* [DIRECTIONS FOR THIS TASK] Return, word for word, only the lines of the data below that lie between the line with "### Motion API" and the line with "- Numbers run", those two lines included.

* [TASK INPUT]
+++

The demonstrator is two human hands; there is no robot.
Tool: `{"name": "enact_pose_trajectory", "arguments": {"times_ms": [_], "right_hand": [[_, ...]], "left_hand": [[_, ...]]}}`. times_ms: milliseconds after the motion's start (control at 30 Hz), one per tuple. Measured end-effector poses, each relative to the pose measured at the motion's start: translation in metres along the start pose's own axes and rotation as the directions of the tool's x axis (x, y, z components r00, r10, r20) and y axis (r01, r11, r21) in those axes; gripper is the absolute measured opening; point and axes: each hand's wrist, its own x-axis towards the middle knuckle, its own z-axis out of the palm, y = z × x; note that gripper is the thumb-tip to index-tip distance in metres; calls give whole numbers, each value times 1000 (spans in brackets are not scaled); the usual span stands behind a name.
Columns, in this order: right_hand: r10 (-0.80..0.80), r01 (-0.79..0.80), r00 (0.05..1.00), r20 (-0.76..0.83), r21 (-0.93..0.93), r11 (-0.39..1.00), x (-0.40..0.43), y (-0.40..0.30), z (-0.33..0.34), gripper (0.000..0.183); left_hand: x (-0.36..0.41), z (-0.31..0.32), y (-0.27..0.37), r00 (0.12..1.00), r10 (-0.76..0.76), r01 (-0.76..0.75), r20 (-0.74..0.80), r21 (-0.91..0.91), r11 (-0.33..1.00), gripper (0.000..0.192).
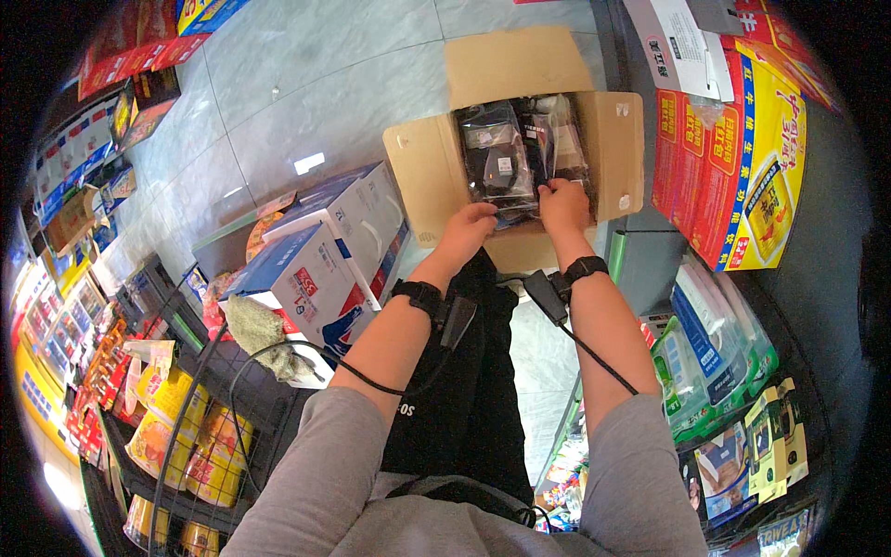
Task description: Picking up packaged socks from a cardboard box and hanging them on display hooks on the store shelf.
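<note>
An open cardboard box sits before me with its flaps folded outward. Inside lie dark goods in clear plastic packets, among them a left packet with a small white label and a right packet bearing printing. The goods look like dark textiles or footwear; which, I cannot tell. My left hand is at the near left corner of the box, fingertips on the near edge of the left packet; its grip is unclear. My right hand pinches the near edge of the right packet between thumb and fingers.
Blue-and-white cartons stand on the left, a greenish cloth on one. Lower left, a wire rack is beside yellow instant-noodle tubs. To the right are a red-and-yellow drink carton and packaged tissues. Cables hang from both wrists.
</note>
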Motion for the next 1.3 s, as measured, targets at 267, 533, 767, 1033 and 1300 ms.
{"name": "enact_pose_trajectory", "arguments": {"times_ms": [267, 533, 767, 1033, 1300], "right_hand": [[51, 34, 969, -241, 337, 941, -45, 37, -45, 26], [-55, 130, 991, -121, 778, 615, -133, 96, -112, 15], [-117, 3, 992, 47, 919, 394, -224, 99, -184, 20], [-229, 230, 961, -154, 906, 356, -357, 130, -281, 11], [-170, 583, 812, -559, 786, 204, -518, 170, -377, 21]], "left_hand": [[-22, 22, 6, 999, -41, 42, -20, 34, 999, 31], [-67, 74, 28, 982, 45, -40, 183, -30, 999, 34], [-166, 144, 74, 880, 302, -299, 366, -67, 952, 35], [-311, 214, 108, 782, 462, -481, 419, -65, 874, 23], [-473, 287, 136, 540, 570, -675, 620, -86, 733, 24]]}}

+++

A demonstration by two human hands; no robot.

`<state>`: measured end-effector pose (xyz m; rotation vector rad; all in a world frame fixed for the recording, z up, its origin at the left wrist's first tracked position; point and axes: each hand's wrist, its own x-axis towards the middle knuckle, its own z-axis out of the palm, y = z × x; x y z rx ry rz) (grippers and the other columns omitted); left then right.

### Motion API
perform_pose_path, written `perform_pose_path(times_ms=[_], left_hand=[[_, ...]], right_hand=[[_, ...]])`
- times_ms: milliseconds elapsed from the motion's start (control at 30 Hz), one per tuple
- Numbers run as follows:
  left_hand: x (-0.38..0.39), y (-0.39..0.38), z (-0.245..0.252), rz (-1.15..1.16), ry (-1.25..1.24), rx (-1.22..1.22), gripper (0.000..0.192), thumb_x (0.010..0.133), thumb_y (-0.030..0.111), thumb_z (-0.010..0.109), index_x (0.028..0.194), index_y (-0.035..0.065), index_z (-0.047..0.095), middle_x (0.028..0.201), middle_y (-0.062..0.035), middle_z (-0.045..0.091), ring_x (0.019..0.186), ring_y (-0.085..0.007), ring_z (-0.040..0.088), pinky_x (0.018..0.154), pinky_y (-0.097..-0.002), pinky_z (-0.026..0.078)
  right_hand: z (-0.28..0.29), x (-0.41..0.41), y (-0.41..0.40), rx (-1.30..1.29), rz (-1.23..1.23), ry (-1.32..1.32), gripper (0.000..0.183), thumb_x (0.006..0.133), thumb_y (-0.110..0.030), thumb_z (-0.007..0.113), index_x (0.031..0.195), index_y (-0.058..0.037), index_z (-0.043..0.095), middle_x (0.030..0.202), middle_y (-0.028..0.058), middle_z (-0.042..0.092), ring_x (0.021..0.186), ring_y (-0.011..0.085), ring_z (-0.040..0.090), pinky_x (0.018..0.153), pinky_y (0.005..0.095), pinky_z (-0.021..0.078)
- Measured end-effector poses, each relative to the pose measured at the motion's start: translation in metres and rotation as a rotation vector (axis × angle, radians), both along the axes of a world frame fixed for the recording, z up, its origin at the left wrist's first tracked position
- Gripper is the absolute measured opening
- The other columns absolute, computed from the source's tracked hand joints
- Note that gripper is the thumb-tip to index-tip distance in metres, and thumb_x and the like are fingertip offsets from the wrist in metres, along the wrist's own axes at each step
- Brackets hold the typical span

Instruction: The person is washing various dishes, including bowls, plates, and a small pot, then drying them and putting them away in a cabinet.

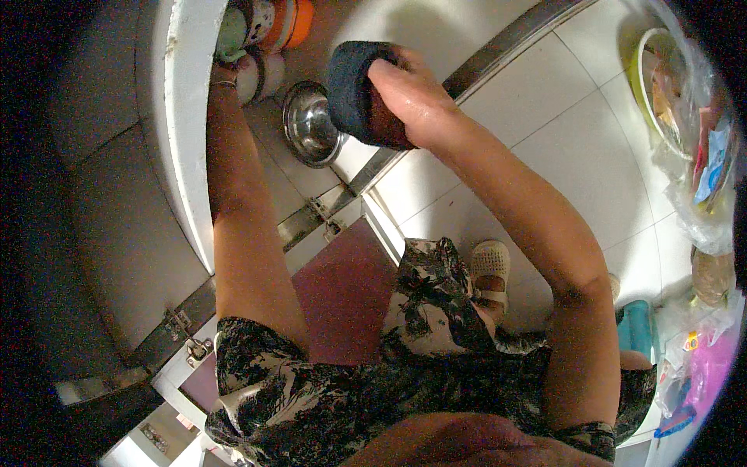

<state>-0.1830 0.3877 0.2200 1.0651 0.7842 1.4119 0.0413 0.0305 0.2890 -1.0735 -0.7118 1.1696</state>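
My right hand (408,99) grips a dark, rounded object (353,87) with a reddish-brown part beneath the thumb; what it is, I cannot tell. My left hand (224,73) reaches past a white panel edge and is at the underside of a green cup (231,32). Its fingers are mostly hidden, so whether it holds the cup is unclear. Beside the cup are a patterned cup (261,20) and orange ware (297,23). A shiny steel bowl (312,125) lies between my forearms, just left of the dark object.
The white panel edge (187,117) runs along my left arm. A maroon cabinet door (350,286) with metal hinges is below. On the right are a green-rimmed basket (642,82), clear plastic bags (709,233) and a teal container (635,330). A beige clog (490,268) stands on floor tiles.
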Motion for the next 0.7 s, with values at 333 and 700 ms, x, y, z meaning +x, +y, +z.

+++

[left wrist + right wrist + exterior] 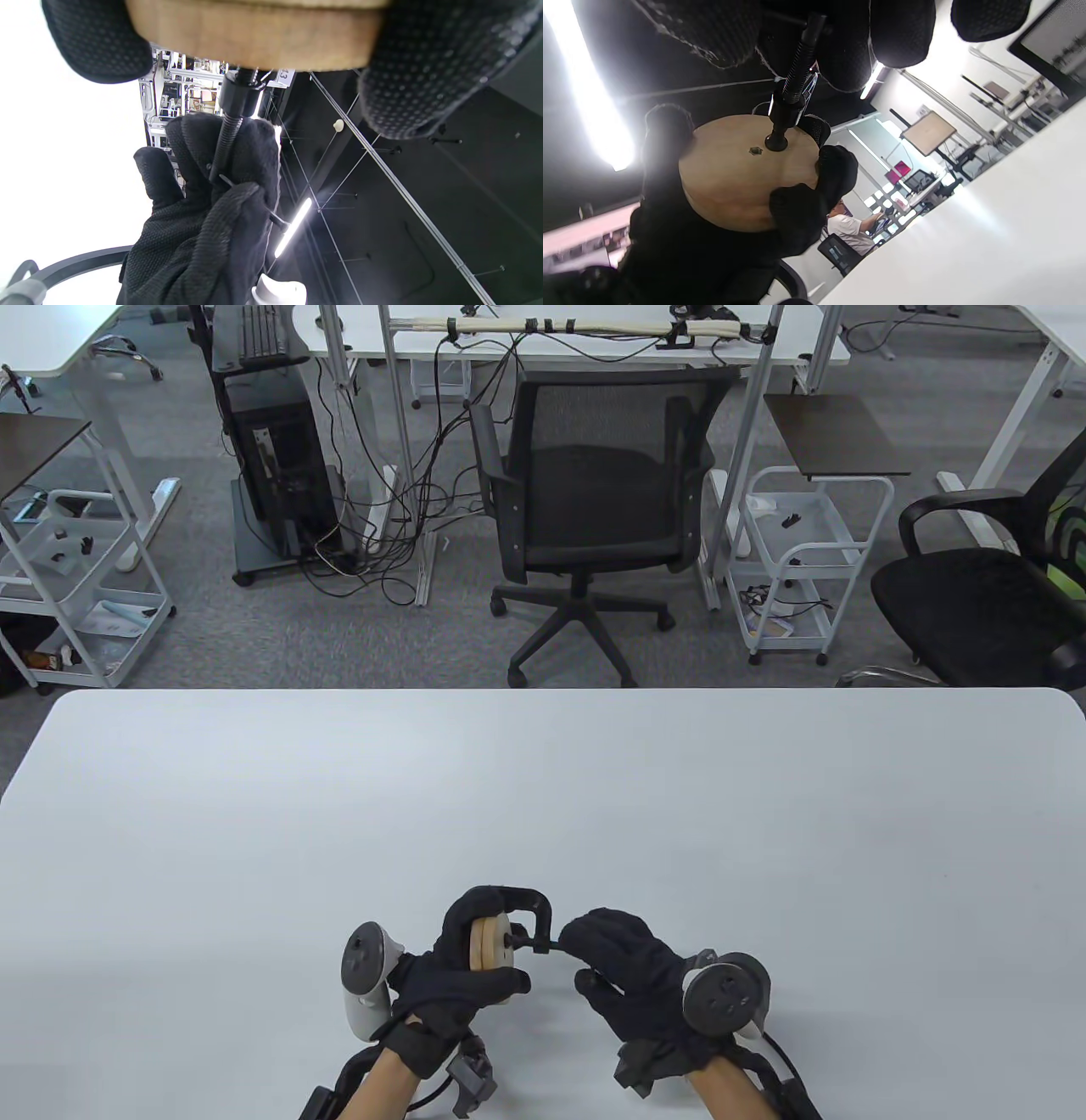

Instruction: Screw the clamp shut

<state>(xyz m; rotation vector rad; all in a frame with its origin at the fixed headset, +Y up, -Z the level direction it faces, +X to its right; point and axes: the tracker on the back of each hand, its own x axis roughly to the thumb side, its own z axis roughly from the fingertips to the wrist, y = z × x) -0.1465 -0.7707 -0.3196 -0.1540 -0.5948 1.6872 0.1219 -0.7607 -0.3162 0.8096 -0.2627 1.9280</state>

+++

* [WRITTEN SOLUTION]
### Motion API
perform_pose_path, written `perform_pose_path(times_ms=[_], left_hand=[[_, ...]], right_hand=[[_, ...]])`
- times_ms: milliseconds elapsed from the motion's start (control at 30 Hz), one per tuple
- Numbers run as follows:

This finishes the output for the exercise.